Non è solo il fatto di essere stato attaccato da uno sciame di cavallette; o la banale pioggia di rane che mi ha travolto oggi pomeriggio (Ale, ma cos'hai nel cappuccio? - Eh?... E' una rana - Ma scusa, che ci fa una rana nel tuo cappuccio? - Be'... mi è piovuta addosso - Una rana? - Non una rana, una pioggia di rane - Ma se c'è il sole! - Eh, è stato un attimo...)
E' che le macchine hanno deciso di dichiararmi guerra.

Alle nove di mattina, per controllare la posta elettronica, accendo il computer. Il computer esplode. Infatti adesso sto scrivendo dalla biblioteca. Il computer di casa mia fa PUM - un pum attutito - e non si accende. Contemporaneamente si sente nell'aria un odore di plastica bruciata. Ok.

Ho solo perso qualche capitolo della mia tesi, in quel computer. E qualche altra cosa di minore importanza, che so, tutto quello che ho scritto dal 1992 a oggi.

So già la domanda. Me l'hanno fatta in dieci stamattina. "Ma non hai salvato da qualche altra parte?"

No, ok? OK? No. Non ho salvato niente da nessuna altra parte. Io mi fido delle macchine - aerei a parte.
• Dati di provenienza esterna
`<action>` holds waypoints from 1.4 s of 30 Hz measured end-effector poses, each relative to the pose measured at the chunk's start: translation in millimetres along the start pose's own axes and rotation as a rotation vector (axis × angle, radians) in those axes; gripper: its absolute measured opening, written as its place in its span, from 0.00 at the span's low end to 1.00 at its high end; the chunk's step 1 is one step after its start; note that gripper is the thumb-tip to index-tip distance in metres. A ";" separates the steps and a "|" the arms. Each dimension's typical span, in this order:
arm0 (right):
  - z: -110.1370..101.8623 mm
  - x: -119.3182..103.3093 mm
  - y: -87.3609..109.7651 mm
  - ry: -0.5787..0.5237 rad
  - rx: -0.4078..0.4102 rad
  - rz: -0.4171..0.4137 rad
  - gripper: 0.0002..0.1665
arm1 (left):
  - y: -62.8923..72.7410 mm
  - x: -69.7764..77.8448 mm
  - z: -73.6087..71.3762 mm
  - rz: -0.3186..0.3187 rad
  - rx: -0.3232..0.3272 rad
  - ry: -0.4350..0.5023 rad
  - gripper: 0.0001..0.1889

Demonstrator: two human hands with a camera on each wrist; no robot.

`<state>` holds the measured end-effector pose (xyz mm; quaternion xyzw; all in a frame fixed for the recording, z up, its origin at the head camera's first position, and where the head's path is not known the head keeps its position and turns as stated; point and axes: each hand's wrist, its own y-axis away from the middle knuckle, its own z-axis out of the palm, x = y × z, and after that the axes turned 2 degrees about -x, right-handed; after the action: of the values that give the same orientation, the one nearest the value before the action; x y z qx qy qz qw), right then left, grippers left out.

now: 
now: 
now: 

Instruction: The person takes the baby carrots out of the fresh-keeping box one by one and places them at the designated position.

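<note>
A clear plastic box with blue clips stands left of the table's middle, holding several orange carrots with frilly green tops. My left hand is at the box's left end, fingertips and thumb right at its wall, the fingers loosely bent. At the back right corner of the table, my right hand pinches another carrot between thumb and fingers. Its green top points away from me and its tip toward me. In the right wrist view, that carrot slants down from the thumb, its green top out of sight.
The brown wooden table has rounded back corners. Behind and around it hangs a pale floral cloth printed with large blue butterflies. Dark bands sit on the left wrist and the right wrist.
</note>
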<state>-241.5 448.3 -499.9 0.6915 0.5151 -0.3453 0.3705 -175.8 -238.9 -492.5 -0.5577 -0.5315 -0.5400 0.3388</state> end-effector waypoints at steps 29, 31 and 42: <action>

Io, il progresso, le macchine, la meccanica, l'informatica, la nanotecnologia, io, tutti questi prodigi, io... io...

Sì, ok sono un deficiente, lo so, grazie.

Allora, sconfortato, mi metto a scrivere sul portatile di mio padre. Ma sulla mia testa iniziano i lavori. Mi sposto in cucina. Appena mi sposto, iniziano i lavori sopra la cucina. Torno nella stanza precedente, dove adesso c'è silenzio, i lavori mi seguono. Mi sposto ancora, si spostano i lavori. Comincio a sospettare un complotto.

Spengo il portatile. Lo metto in borsa. Mi vesto. Vado in biblioteca.

Alle tre del pomeriggio, scendo in emeroteca per fare due fotocopie. Lascio il computer sul tavolo, acceso con lo schermo chiuso, per non far leggere al mio vicino di tavolo, che mi sta sulle palle, cosa sto scrivendo. La macchina per caricare la tessera delle fotocopie ha deciso che i miei cinque euro non le piacciono. Me lo scrive nel display a cristalli liquidi. "Non voglio i tuoi soldi di merda", scrive. Mi faccio cambiare le banconote in monete. La macchina mi risputa addosso le monete. Mi faccio cambiare le monete con una nuova banconota. La macchina, evidentemente, controlla le impronte digitali. I miei soldi non li vuole. Quelli della ragazza dopo di me, invece, li prende al primo colpo.

Ok. Alla fine, dopo tre cambi di banconote e monete, la macchina desiste.
(D'altronde è una macchina veneta, i schei, alla fine, son sempre schei.)

Fotocopio le due pagine. Torno al computer. Alzo lo schermo. Lo schermo rimane nero.
Aspetto.
Nero.
La ventola inizia a sbuffare.
Aspetto.
Aspetto.
Non ho salvato quello che ho scritto.
Abbasso e alzo lo schermo. Lo schermo è nero.
Aspetto.
Aspetto.
Formulo un piano per sganciare bombe atomiche a bassa intensità su tutto il mondo in modo da eliminare dal pianeta ogni traccia di campo magnetico.
Aspetto.
Aspetto.
Sto ancora aspettando...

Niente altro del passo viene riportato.